**Exercise directions:**
A word-for-word copy of the whole listing is the required answer.

(Beginning of Data section)

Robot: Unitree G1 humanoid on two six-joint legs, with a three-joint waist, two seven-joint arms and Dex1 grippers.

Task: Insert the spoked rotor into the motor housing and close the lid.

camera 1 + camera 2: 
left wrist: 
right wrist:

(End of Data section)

**Answer below:**
Robot: Unitree G1 humanoid on two six-joint legs, with a three-joint waist, two seven-joint arms and Dex1 grippers.

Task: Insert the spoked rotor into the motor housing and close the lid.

camera 1 + camera 2: 
left wrist: 
right wrist:

The work for this exercise is now done.